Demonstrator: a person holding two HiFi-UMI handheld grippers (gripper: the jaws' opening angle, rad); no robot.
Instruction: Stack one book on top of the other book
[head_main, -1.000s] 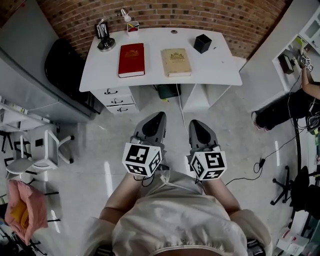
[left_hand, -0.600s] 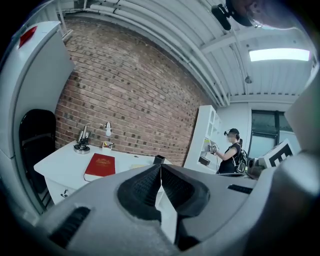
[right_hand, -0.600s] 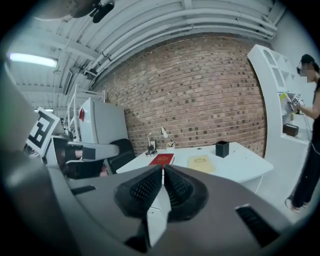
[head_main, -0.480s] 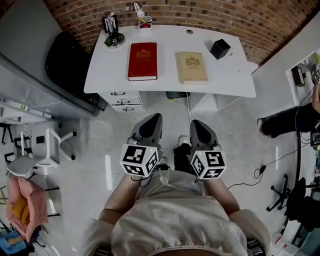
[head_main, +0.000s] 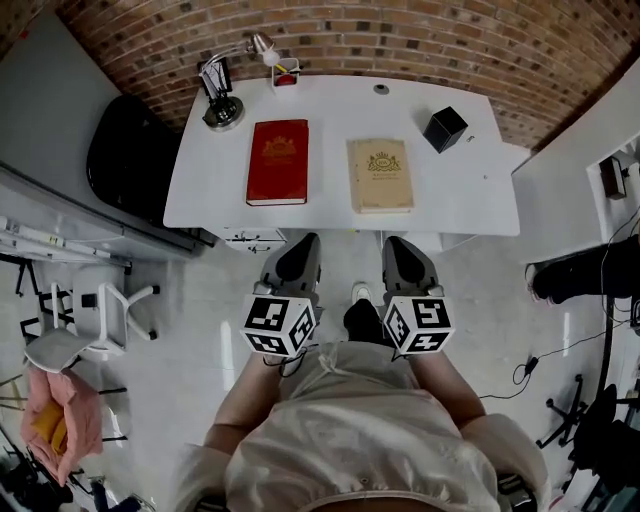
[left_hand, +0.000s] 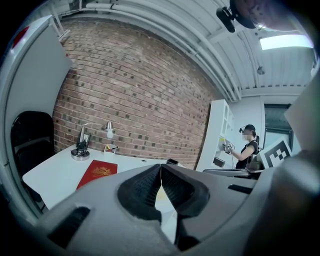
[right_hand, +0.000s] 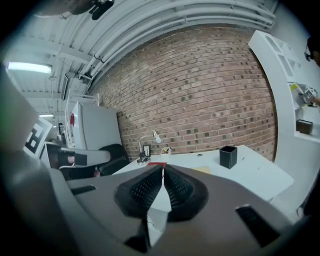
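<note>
A red book (head_main: 278, 161) and a tan book (head_main: 379, 174) lie flat side by side on the white desk (head_main: 470, 195), the red one at the left. My left gripper (head_main: 300, 248) and right gripper (head_main: 397, 252) hover side by side just short of the desk's near edge, both shut and empty. In the left gripper view the red book (left_hand: 97, 173) lies ahead at the left, with the shut left gripper (left_hand: 160, 169) in front. The right gripper view has its shut right gripper (right_hand: 163, 171) covering most of both books; a tan sliver (right_hand: 204, 170) peeks out.
At the desk's back stand a lamp (head_main: 225, 98), a small red-and-white holder (head_main: 285, 75) and a black cube-shaped pot (head_main: 444, 128). A black chair (head_main: 128, 160) stands left of the desk and a white chair (head_main: 85, 325) at the far left. Drawers sit under the desk's left half.
Both grippers have travelled forward toward the desk, which now sits lower and closer in the head view. The jaws stayed shut and the books have not moved.
</note>
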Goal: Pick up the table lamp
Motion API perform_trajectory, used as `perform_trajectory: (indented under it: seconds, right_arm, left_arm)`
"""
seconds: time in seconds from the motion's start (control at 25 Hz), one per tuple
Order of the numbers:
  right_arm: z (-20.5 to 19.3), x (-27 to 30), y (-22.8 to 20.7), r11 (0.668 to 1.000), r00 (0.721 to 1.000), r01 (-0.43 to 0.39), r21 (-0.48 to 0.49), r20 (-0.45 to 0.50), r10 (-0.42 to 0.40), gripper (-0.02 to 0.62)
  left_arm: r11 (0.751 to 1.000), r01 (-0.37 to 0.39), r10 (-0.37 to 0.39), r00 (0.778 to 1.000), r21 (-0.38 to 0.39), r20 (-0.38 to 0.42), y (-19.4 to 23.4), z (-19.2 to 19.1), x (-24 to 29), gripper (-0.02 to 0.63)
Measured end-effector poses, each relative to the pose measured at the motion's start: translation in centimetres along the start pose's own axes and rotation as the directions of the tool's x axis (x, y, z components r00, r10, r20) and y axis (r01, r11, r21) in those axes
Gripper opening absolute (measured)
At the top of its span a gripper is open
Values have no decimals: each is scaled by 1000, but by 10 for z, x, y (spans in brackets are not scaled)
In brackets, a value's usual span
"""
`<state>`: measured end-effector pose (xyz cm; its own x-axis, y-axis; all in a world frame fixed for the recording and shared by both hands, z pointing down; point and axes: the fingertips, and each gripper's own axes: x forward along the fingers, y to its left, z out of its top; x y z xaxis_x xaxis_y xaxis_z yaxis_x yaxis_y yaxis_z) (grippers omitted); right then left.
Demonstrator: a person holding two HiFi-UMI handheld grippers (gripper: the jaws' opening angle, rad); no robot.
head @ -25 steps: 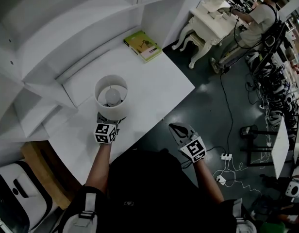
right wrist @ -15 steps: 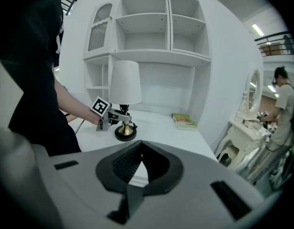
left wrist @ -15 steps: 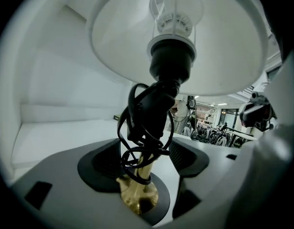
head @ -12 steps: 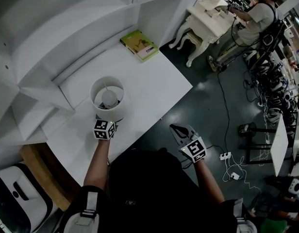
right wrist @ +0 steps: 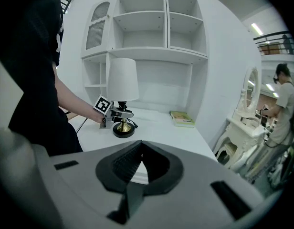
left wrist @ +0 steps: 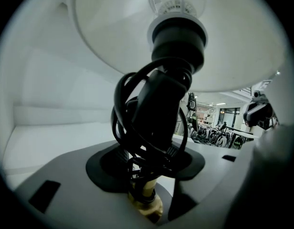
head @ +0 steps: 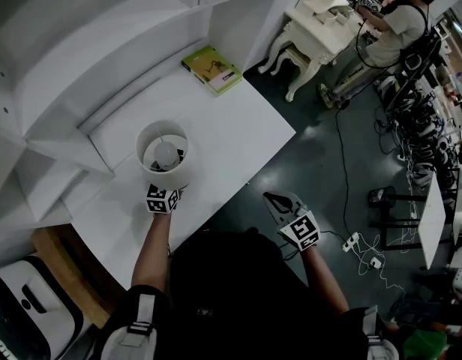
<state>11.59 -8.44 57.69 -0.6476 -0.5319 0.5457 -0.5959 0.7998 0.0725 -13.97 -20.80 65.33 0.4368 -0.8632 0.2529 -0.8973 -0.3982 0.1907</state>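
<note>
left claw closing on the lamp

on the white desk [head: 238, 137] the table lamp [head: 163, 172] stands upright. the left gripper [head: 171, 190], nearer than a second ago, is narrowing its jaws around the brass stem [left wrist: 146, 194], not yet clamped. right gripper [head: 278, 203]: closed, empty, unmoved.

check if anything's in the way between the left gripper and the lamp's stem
Nothing separate is in the way. The left gripper has its jaws either side of the table lamp's brass stem and they are closing. Only the lamp's own black cord, wound round the stem, lies between the pads.
</note>
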Motion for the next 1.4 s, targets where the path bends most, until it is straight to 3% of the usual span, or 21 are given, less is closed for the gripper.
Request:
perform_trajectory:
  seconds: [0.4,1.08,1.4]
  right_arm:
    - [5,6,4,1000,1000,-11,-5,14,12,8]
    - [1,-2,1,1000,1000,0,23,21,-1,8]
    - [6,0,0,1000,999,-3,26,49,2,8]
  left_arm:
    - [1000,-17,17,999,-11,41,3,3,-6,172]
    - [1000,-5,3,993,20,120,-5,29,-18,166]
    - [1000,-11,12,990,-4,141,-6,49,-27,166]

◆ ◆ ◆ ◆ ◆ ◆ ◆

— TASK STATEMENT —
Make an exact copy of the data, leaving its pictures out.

— OUTPUT FOR THIS EXERCISE —
Demonstrator: a person holding two HiFi-UMI handheld grippers (gripper: the jaws' opening angle, rad); no robot.
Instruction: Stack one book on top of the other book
[head_main, -1.000s] 
[left_hand, -0.600s] 
[right_hand, -0.600s] 
[head_main, -0.480s] 
[head_main, +0.000s] 
[left_hand, +0.000s] 
[right_hand, +0.000s] 
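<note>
A red book (head_main: 278, 161) and a tan book (head_main: 379, 174) lie flat side by side on the white desk (head_main: 470, 195), the red one at the left. My left gripper (head_main: 300, 248) and right gripper (head_main: 397, 252) hover side by side just short of the desk's near edge, both shut and empty. In the left gripper view the red book (left_hand: 97, 173) lies ahead at the left, with the shut left gripper (left_hand: 160, 169) in front. The right gripper view has its shut right gripper (right_hand: 163, 171) covering most of both books; a tan sliver (right_hand: 204, 170) peeks out.
At the desk's back stand a lamp (head_main: 225, 98), a small red-and-white holder (head_main: 285, 75) and a black cube-shaped pot (head_main: 444, 128). A black chair (head_main: 128, 160) stands left of the desk and a white chair (head_main: 85, 325) at the far left. Drawers sit under the desk's left half.
Both grippers have travelled forward toward the desk, which now sits lower and closer in the head view. The jaws stayed shut and the books have not moved.
</note>
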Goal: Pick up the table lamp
Motion API perform_trajectory, used as `perform_trajectory: (indented under it: seconds, right_arm, left_arm)`
"""
seconds: time in seconds from the motion's start (control at 25 Hz), one per tuple
Order of the numbers:
  right_arm: z (-20.5 to 19.3), x (-27 to 30), y (-22.8 to 20.7), r11 (0.668 to 1.000), r00 (0.721 to 1.000), r01 (-0.43 to 0.39), r21 (-0.48 to 0.49), r20 (-0.45 to 0.50), r10 (-0.42 to 0.40), gripper (-0.02 to 0.62)
  left_arm: r11 (0.751 to 1.000), r01 (-0.37 to 0.39), r10 (-0.37 to 0.39), r00 (0.778 to 1.000), r21 (-0.38 to 0.39), r20 (-0.38 to 0.42), y (-19.4 to 23.4), z (-19.2 to 19.1), x (-24 to 29), gripper (-0.02 to 0.63)
Measured end-effector poses, each relative to the pose measured at the motion's start: translation in centimetres along the start pose's own axes and rotation as the directions of the tool's x axis (x, y, z components r00, r10, r20) and y axis (r01, r11, r21) in those axes
Gripper opening absolute (measured)
At the top of its span a gripper is open
Values have no decimals: each is scaled by 1000, but by 10 for z, x, y (spans in brackets are not scaled)
In brackets, a value's usual span
"""
`<state>`: measured end-effector pose (xyz cm; its own x-axis, y-axis; all in a world frame fixed for the recording and shared by both hands, z pointing down; point and axes: the fingertips, and each gripper's own axes: x forward along the fingers, y to its left, z out of its top; x y z xaxis_x xaxis_y xaxis_z yaxis_x yaxis_y yaxis_z) (grippers omitted); right then left.
Demonstrator: a person holding two HiFi-UMI handheld grippers (gripper: the jaws' opening angle, rad); no robot.
head @ -25 steps: 
right wrist @ -15 steps: 
left wrist @ -15 steps: 
head @ -12 steps: 
right wrist @ +0 steps: 
left wrist @ +0 steps: 
head @ +0 steps: 
<state>11.59 -8.44 57.69 -0.6476 -0.5319 0.5457 -0.5959 0.7998 0.0725 -13.97 -20.80 65.33 0.4368 -0.8632 0.2529 -0.8973 -0.3982 0.1907</state>
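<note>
left claw closing on the lamp

on the white desk [head: 238, 137] the table lamp [head: 163, 172] stands upright. the left gripper [head: 171, 190], nearer than a second ago, is narrowing its jaws around the brass stem [left wrist: 146, 194], not yet clamped. right gripper [head: 278, 203]: closed, empty, unmoved.

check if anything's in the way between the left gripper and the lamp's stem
Nothing separate is in the way. The left gripper has its jaws either side of the table lamp's brass stem and they are closing. Only the lamp's own black cord, wound round the stem, lies between the pads.
</note>
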Motion for the next 1.4 s, targets where the path bends most, until it is straight to 3% of the usual span, or 21 are given, less is closed for the gripper.
Request:
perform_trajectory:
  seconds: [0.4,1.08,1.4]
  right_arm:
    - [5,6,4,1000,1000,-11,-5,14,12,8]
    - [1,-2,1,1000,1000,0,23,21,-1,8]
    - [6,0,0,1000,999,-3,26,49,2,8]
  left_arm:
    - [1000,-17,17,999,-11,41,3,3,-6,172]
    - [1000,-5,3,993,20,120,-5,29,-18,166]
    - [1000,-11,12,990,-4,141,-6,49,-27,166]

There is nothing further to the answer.